Exercise goal: For each line below with the word "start", write out a copy.

___

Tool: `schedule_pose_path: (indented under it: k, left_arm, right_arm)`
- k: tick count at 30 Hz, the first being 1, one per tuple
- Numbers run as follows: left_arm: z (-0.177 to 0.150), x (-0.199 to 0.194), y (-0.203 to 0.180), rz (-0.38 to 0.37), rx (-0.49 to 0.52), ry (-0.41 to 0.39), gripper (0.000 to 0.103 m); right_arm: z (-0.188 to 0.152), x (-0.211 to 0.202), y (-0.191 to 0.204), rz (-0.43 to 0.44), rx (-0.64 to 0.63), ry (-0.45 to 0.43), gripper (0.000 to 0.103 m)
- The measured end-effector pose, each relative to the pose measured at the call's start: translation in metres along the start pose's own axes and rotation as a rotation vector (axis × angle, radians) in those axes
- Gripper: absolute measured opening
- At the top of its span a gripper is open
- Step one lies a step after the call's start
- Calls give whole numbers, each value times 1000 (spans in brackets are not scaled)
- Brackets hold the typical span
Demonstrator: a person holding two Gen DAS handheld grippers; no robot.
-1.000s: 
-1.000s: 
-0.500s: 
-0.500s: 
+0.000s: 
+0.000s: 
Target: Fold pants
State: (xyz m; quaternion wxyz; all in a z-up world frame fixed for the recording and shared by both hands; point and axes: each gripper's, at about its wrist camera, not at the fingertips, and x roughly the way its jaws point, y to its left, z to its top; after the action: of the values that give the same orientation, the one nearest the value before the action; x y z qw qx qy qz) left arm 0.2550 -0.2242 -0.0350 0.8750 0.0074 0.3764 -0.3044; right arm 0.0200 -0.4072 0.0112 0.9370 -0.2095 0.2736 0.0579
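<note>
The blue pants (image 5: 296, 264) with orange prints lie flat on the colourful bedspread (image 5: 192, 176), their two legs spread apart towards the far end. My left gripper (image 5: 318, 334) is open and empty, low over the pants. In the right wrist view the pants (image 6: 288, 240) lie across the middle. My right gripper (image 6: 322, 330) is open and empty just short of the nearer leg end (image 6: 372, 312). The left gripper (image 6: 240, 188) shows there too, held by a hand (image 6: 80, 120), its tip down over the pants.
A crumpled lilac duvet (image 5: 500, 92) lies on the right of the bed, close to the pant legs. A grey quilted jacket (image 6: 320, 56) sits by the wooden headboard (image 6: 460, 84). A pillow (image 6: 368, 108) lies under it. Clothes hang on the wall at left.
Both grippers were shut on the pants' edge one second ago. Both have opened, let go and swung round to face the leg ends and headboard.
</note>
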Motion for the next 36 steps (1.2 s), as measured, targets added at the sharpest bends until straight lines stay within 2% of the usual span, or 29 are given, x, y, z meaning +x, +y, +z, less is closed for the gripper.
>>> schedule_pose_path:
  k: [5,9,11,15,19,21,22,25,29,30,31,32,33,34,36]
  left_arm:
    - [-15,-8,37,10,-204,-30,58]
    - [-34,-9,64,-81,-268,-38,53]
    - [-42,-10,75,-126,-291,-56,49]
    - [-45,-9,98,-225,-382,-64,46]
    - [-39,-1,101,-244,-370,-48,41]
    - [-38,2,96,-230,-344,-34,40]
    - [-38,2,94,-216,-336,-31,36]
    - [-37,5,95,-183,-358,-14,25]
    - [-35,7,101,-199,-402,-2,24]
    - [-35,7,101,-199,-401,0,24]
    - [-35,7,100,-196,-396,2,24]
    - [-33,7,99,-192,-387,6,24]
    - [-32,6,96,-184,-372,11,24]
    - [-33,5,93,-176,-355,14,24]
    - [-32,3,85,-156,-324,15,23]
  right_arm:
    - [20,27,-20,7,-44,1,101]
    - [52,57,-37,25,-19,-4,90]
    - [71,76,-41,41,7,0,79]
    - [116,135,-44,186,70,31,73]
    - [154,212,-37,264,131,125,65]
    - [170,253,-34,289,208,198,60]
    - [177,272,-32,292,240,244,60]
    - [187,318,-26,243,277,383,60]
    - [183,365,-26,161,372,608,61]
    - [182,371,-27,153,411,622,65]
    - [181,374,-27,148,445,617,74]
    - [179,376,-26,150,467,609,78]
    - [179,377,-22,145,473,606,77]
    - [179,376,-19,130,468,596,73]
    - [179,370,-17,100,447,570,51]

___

Problem solution:
- The measured end-effector pose, each relative to the pose measured at the call's start: translation in metres along the start pose's own axes and rotation as a rotation vector (axis × angle, radians) in those axes
- Step one lies a step after the call's start

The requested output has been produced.